This will be described with reference to Table 1 below.

  As described above, the potential of the common voltage supplied to the n divided common voltage lines is independently inverted for each divided common voltage line and is also inverted for each frame. Therefore, the liquid crystal display device according to the embodiment of the present invention can scan the common electrode independently for each horizontal line, and can invert the line without changing the potential of the pixel electrode. This will be described in detail with reference to FIGS. 9 to 10C.

  FIG. 9 is a waveform diagram of drive voltages supplied to the liquid crystal display panels of FIGS. 6A to 7B. In FIG. 9, “SP1 and SP2” are scan pulses supplied to the first and second gate lines GL1 and GL2, “Vcom1” is a first common voltage supplied to the first common electrode Ec1, and “Vcom2”. Is the second common voltage supplied to the second common electrode Ec2, "Vd" is the data voltage supplied to the data line DL, "VEp1" is the potential of the first pixel electrode Ep1, and "VEp2" is the second pixel electrode Ep2. Is shown.

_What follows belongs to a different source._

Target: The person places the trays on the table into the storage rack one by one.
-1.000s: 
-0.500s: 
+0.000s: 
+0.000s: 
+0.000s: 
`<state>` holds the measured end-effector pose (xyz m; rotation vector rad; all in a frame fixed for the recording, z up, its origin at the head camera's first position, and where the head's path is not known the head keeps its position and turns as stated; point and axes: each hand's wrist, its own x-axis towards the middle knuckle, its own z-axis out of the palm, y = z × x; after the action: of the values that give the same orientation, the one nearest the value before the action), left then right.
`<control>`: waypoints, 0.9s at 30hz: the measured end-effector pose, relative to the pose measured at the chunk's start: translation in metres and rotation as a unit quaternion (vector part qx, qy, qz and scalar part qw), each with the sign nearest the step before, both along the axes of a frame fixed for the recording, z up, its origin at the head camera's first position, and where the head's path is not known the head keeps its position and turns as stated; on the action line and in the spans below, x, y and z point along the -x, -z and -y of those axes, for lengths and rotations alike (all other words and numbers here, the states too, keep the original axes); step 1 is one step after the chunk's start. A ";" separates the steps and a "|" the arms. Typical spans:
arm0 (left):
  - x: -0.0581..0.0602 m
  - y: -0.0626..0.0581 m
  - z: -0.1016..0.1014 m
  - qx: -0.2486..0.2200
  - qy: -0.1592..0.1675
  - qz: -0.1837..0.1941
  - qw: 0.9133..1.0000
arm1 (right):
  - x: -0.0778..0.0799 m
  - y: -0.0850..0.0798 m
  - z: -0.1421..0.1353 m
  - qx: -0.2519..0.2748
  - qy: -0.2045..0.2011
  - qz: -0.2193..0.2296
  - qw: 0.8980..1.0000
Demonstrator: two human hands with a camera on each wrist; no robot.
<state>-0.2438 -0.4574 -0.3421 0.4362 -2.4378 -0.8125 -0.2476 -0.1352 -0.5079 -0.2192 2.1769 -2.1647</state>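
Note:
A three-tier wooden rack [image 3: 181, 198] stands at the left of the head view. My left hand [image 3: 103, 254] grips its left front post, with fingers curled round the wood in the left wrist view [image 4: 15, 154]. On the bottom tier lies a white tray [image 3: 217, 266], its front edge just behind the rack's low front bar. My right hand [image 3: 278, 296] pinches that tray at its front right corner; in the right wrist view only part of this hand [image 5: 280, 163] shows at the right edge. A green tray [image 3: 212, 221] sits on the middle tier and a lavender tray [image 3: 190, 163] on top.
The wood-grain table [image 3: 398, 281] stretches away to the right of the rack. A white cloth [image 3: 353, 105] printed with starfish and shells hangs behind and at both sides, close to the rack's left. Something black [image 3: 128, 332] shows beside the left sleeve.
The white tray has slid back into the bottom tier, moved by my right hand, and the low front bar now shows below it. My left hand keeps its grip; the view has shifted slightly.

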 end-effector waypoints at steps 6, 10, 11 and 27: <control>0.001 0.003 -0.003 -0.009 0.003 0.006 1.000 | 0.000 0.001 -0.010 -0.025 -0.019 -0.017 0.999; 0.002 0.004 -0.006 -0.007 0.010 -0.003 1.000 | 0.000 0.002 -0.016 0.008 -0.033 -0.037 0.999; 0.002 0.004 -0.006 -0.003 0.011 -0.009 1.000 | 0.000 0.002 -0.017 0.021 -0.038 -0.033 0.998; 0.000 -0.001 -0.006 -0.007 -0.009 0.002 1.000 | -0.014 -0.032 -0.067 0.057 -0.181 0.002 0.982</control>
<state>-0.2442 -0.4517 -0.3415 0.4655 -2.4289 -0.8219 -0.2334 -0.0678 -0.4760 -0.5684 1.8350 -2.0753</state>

  As shown in FIG. 9, the first and second scan pulses SP1 and SP2 are a gate high voltage VGH set to a voltage for turning on the thin film transistor TFT and a gate low voltage set to a voltage for turning off the thin film transistor TFT. Swings to and from VGL. As shown in FIG. 8, the potential of the first common voltage Vcom1 is held in the high logic state during the blank period, and is synchronized with the timing at which the first scan pulse SP1 is supplied to the first gate line GL1. The state is inverted and held for one frame.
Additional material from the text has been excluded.